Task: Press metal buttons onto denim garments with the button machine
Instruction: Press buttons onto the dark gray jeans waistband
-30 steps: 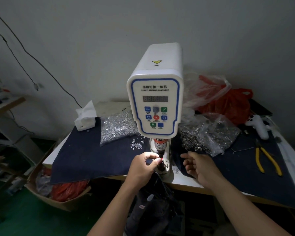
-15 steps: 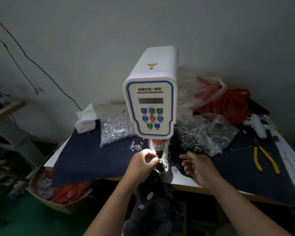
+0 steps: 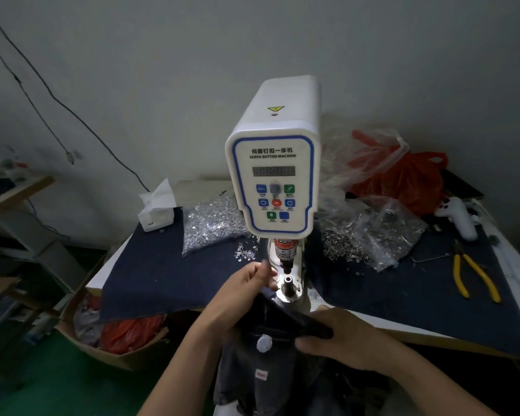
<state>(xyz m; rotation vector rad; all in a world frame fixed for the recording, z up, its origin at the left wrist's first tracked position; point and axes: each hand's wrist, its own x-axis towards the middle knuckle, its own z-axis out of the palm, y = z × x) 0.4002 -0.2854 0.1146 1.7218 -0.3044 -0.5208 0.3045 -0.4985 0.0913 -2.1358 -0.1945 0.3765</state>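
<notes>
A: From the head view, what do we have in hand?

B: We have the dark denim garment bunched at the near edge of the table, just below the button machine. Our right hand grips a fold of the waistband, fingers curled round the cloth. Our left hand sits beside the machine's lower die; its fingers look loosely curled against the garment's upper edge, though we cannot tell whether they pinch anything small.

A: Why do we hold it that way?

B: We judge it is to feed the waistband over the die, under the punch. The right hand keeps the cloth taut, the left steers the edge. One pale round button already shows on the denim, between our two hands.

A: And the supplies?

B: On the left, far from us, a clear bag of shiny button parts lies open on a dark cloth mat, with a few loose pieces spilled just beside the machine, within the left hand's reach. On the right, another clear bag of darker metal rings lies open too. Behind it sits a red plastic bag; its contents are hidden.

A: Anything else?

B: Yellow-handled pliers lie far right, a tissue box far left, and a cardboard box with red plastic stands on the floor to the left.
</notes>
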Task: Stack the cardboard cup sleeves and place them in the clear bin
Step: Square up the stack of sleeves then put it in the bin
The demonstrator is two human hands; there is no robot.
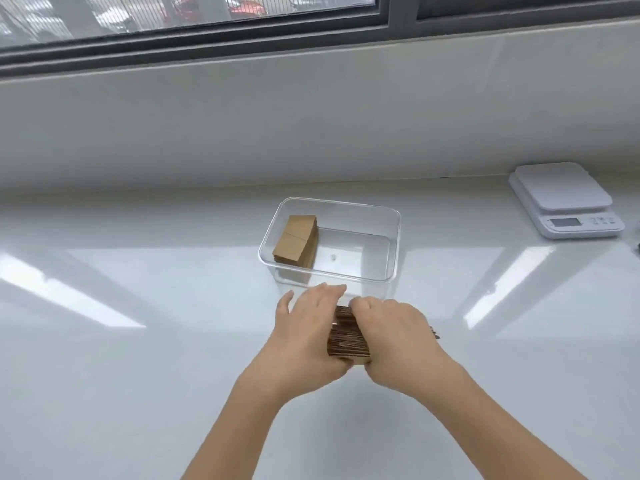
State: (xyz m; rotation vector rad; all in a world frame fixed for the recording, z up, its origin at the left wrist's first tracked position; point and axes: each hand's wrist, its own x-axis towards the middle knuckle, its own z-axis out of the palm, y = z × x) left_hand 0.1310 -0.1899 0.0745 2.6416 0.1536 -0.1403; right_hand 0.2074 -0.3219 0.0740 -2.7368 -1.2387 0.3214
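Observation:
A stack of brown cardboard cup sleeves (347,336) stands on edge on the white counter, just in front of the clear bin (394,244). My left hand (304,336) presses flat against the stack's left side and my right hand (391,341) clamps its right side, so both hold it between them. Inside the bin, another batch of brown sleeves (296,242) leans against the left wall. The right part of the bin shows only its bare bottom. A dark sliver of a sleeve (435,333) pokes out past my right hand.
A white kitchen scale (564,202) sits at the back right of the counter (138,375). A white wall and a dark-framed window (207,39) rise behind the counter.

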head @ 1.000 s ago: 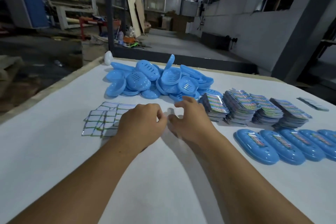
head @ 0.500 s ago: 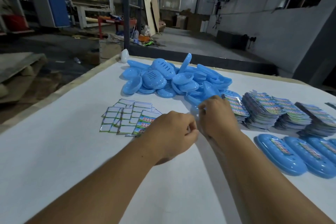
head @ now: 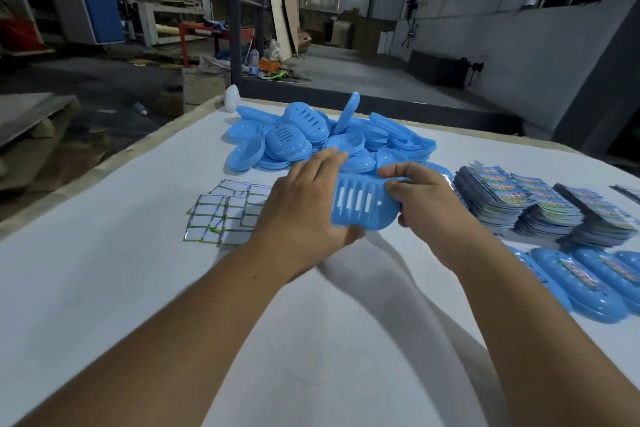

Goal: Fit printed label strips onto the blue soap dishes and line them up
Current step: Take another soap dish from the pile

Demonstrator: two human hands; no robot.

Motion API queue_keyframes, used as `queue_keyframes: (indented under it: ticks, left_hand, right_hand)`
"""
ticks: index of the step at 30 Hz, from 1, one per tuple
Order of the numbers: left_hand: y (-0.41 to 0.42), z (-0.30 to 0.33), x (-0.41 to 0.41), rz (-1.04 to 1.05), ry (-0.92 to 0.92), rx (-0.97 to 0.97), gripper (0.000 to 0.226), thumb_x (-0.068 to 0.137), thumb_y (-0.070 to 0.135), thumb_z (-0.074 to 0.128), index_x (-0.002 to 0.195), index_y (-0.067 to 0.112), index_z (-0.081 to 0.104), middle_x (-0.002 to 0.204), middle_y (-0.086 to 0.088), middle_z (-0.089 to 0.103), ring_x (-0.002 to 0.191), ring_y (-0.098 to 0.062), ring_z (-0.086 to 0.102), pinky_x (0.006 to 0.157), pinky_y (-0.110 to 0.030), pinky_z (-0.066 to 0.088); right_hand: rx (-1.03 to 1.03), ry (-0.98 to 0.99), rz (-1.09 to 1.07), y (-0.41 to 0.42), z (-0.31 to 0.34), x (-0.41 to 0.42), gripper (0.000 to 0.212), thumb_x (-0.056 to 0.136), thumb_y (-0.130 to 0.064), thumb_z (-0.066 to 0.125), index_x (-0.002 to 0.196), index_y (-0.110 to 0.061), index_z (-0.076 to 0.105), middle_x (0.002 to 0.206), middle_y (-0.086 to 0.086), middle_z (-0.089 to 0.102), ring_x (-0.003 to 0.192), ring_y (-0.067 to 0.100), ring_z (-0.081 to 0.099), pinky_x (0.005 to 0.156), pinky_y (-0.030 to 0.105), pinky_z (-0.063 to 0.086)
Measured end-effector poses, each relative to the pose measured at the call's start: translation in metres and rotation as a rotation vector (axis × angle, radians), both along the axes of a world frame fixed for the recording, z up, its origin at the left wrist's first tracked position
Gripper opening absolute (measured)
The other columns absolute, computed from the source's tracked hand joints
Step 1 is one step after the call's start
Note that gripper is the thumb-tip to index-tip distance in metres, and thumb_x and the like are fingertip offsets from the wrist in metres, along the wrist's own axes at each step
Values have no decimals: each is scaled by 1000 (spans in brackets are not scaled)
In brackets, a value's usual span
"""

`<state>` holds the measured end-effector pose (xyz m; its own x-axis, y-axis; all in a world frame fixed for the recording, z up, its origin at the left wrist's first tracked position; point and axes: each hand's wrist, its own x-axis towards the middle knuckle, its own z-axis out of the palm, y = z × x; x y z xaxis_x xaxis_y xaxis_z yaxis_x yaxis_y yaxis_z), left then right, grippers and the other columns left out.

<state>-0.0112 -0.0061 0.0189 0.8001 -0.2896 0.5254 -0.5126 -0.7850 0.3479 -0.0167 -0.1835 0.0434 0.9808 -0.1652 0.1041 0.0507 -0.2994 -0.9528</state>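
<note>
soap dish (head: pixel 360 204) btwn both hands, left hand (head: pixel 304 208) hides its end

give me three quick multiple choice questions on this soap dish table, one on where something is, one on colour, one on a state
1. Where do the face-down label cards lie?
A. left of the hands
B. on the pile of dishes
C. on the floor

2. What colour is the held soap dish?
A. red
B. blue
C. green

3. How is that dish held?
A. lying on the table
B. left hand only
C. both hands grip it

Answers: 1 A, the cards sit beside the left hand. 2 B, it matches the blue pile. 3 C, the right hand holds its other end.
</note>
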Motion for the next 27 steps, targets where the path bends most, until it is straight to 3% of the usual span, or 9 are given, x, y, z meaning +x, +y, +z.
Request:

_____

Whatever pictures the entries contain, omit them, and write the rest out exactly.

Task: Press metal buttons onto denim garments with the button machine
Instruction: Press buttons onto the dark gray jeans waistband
-30 steps: 
-15 steps: 
+0 steps: 
<state>(xyz m; rotation vector rad; all in a world frame fixed for the recording, z up, its origin at the left wrist's first tracked position; point and axes: each hand's wrist, its own x-axis towards the middle knuckle, its own z-axis out of the palm, y = z × x) 0.4002 -0.2854 0.1146 1.7218 -0.3044 -0.5208 0.3045 -0.4985 0.0913 -2.1358 -0.1945 0.3765</state>
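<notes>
A: From the head view, what do we have in hand?

B: We have the dark denim garment bunched at the near edge of the table, just below the button machine. Our right hand grips a fold of the waistband, fingers curled round the cloth. Our left hand sits beside the machine's lower die; its fingers look loosely curled against the garment's upper edge, though we cannot tell whether they pinch anything small.

A: Why do we hold it that way?

B: We judge it is to feed the waistband over the die, under the punch. The right hand keeps the cloth taut, the left steers the edge. One pale round button already shows on the denim, between our two hands.

A: And the supplies?

B: On the left, far from us, a clear bag of shiny button parts lies open on a dark cloth mat, with a few loose pieces spilled just beside the machine, within the left hand's reach. On the right, another clear bag of darker metal rings lies open too. Behind it sits a red plastic bag; its contents are hidden.

A: Anything else?

B: Yellow-handled pliers lie far right, a tissue box far left, and a cardboard box with red plastic stands on the floor to the left.
</notes>
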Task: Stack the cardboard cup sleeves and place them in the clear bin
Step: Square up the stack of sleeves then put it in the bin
The demonstrator is two human hands; there is no robot.
State: (xyz m; rotation vector rad; all in a world frame fixed for the recording, z up, its origin at the left wrist's first tracked position; point and axes: each hand's wrist, its own x-axis towards the middle knuckle, its own z-axis out of the palm, y = z × x) left_hand 0.1310 -0.1899 0.0745 2.6416 0.1536 -0.1403; right_hand 0.2074 -0.3219 0.0740 -2.7368 -1.2387 0.3214
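Observation:
A stack of brown cardboard cup sleeves (347,336) stands on edge on the white counter, just in front of the clear bin (394,244). My left hand (304,336) presses flat against the stack's left side and my right hand (391,341) clamps its right side, so both hold it between them. Inside the bin, another batch of brown sleeves (296,242) leans against the left wall. The right part of the bin shows only its bare bottom. A dark sliver of a sleeve (435,333) pokes out past my right hand.
A white kitchen scale (564,202) sits at the back right of the counter (138,375). A white wall and a dark-framed window (207,39) rise behind the counter.
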
head @ 1.000 s ago: 
head @ 0.500 s ago: 
head @ now: 

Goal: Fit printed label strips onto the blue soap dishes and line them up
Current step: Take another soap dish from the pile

Demonstrator: two human hands; no robot.

Motion API queue_keyframes, used as `queue_keyframes: (indented under it: ticks, left_hand, right_hand)`
"""
ticks: index of the step at 30 Hz, from 1, one per tuple
Order of the numbers: left_hand: y (-0.41 to 0.42), z (-0.30 to 0.33), x (-0.41 to 0.41), rz (-1.04 to 1.05), ry (-0.92 to 0.92), rx (-0.97 to 0.97), gripper (0.000 to 0.226), thumb_x (-0.068 to 0.137), thumb_y (-0.070 to 0.135), thumb_z (-0.074 to 0.128), index_x (-0.002 to 0.195), index_y (-0.067 to 0.112), index_z (-0.081 to 0.104), middle_x (-0.002 to 0.204), middle_y (-0.086 to 0.088), middle_z (-0.089 to 0.103), ring_x (-0.002 to 0.191), ring_y (-0.098 to 0.062), ring_z (-0.086 to 0.102), pinky_x (0.006 to 0.157), pinky_y (-0.110 to 0.030), pinky_z (-0.066 to 0.088); right_hand: rx (-1.03 to 1.03), ry (-0.98 to 0.99), rz (-1.09 to 1.07), y (-0.41 to 0.42), z (-0.31 to 0.34), x (-0.41 to 0.42), gripper (0.000 to 0.212), thumb_x (-0.056 to 0.136), thumb_y (-0.130 to 0.064), thumb_z (-0.066 to 0.125), index_x (-0.002 to 0.196), index_y (-0.110 to 0.061), index_z (-0.076 to 0.105), middle_x (0.002 to 0.206), middle_y (-0.086 to 0.086), middle_z (-0.089 to 0.102), ring_x (-0.003 to 0.192), ring_y (-0.067 to 0.100), ring_z (-0.081 to 0.099), pinky_x (0.005 to 0.156), pinky_y (-0.030 to 0.105), pinky_z (-0.063 to 0.086)
Measured end-effector poses, each relative to the pose measured at the call's start: translation in metres and rotation as a rotation vector (axis × angle, radians), both along the axes of a world frame fixed for the recording, z up, its origin at the left wrist's first tracked position
Gripper opening absolute (measured)
The other columns absolute, computed from the source's tracked hand joints
Step 1 is one step after the call's start
Note that gripper is the thumb-tip to index-tip distance in metres, and thumb_x and the like are fingertip offsets from the wrist in metres, along the wrist's own axes at each step
Values have no decimals: each is scaled by 1000 (spans in brackets are not scaled)
In brackets, a value's usual span
"""

`<state>` holds the measured end-effector pose (xyz m; its own x-axis, y-axis; all in a world frame fixed for the recording, z up, its origin at the left wrist's first tracked position; point and axes: each hand's wrist, its own x-axis towards the middle knuckle, its own z-axis out of the palm, y = z × x; x y z xaxis_x xaxis_y xaxis_z yaxis_x yaxis_y yaxis_z), left then right, grippers and the other columns left out.

<state>-0.0112 -0.0061 0.0189 0.8001 -0.2896 0.5254 -0.5126 -0.7850 0.3479 -0.0167 -0.1835 0.0434 0.9808 -0.1652 0.1041 0.0507 -0.2994 -0.9528</state>
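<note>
soap dish (head: pixel 360 204) btwn both hands, left hand (head: pixel 304 208) hides its end

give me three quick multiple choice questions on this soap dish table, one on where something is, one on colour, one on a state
1. Where do the face-down label cards lie?
A. left of the hands
B. on the pile of dishes
C. on the floor

2. What colour is the held soap dish?
A. red
B. blue
C. green

3. How is that dish held?
A. lying on the table
B. left hand only
C. both hands grip it

Answers: 1 A, the cards sit beside the left hand. 2 B, it matches the blue pile. 3 C, the right hand holds its other end.
</note>
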Motion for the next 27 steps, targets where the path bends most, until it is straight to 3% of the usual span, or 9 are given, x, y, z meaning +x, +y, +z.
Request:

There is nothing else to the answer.